Halperin has an excellent post up listing the lines of attack that McCain might use against Obama in the general election, should Obama win the nomination. His premise is that there is plenty of ammunition available to McCain that Clinton couldn't use because she shares a party with Obama, and because the general electorate has different priorities and sensitivities than the Democratic electorate. In short, he can be a lot more ruthless.
If I had to predict the overall 'framing' that McCain's team will project on to Obama, it's that he's un-American - not one of us. There are two complementary lines of attack available here:
First, portray him as a liberal snob. Obama is vulnerable to being painted as a cosseted member of snooty elites (Harvard, Washington), who like to look down their noses at ordinary people, and don't love their country. Michelle Obama's unfortunate remark gave major impetus to such a characterisation. It worked against Kerry - who was a war hero - so it may well work against Obama. It depends, in my view, on whether there's a grain of truth to it. I think there was in Kerry's case: he really did seem a bit snooty and out of touch and rather too pleased with his own terribly refined sensibility. The same was true of Gore. It's difficult to tell if the Obamas have a trace of this smugness, but Michelle's remarks don't augur well.
(In fact this narrative is already taking hold)
Second, get dirty. The legitimate line of attack outlined above may be allied with the murky, under-the-radar stuff about Barack Hussein Obama/Muslim/Manchurian Candidate sent to destroy the United States of America...etc.

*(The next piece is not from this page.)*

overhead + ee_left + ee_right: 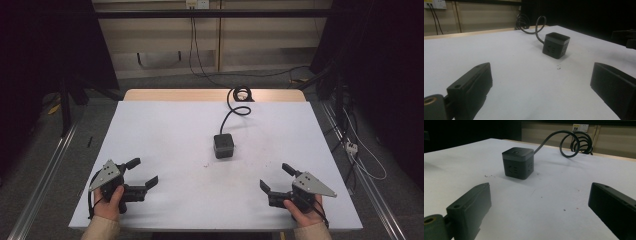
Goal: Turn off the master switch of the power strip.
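Here, pre-grasp stage: left hand-held gripper (141, 171) and right hand-held gripper (276, 179) released, empty, near bench (165, 125) front edge; cube socket (223, 145) mid-bench, cable (235, 107) trailing rearward. Next, probably: reaching forward.

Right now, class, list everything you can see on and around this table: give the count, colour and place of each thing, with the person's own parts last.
Cube power socket: one, dark grey, on the table right of centre.
Cable: one, black, coiling from the cube past the far edge.
Table: one, white top with a wooden far edge.
Wall outlet: one, white, on the back wall.
Left gripper: one, black, open, near left corner.
Right gripper: one, black, open, near right corner.
Hands: two, holding the grippers.
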The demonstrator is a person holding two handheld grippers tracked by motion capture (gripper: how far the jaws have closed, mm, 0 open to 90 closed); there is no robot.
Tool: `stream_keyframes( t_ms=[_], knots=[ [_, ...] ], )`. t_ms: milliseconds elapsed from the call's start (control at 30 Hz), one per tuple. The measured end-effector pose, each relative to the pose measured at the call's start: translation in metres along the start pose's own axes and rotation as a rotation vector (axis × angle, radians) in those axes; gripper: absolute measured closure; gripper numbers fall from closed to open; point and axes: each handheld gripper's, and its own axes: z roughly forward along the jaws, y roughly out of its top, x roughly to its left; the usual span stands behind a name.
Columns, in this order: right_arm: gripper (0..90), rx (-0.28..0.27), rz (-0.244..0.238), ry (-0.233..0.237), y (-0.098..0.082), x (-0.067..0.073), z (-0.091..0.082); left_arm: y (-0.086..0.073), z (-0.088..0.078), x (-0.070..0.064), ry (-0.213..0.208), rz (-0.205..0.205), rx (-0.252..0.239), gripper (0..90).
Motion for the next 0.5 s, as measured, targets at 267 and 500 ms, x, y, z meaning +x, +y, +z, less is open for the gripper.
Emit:
stream_keyframes(
  t_ms=[267,500],
  knots=[
    [5.0,0.009,-0.012,0.018,0.001,0.004,0.006,0.000,-0.002,0.000,-0.001,0.000,-0.005,3.8],
    [5.6,0.005,-0.023,0.014,0.007,0.006,0.013,0.000,0.000,0.000,-0.010,0.004,-0.003,3.8]
  ],
)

I'm not suggesting that McCain's campaign will directly disseminate these rumours but they don't have to: surrogates, allies, and crazy people will do the job for them.
If those complementary lines of attack gain purchase and compound in the public's mind then they could create something quite poisonous for Obama.
Mr Nader has become a perennial of US elections. He ran in 2000 and 2004 as a third party candidate, and he's just announced he's running this year too. He claims there's a gap in the market for a candidate that wants to impeach Bush and supports a single-payer healthcare system (the NHS model).
Leaving aside the question of how the next president might impeach the one before, this is an announcement that will rile many Democrats. They hold Nader responsible for Bush's victory in 2000, because he took votes in Florida that would otherwise have gone to Gore. Perhaps there is a neat campaign slogan for Nader in there somewhere:
Ralph Nader: he gave you George Bush, and he can take him away.
I'd assumed all of Kenya would be willing their famous American son to win. Mama Sarah - Obama's step-grandmother - certainly is, as is all of Obama's extended family, some of whom may not actually be, you know, related to him. But Kenya, like America, has divided affections:
You might think that all Kenyans would be vigorously supporting Mr. Obama. But Kenya has been fractured along ethnic lines in the last two months, so now Mr. Obama draws frenzied support from the Luo ethnic group of his ancestors, while many members of the rival Kikuyu group fervently support Hillary Rodham Clinton.
There are few better ways to rally the conservative base than to get into a fight with the New York Times.
It was the the Times that picked it. They ran a story claiming that McCain had to be warned off his friendship with Vicki Iseman, a corporate lobbyist, by advisers who were worried it was about to damage his 2000 campaign for the Presidency. The heavy implication is that the two were having an affair. But it's the 'implication' bit which is the problem. By not having the nerve to make its allegation plain, the paper has exposed itself to criticism from all sides. The McCain camp has expressed outrage at a baseless 'smear'. Internal voices at the Times are furious at the editorial board's blunting of the story's point. Readers are revolting. The rest of the media are besides themselves with scorn and derision at the Old Gray Lady's pusillanimity.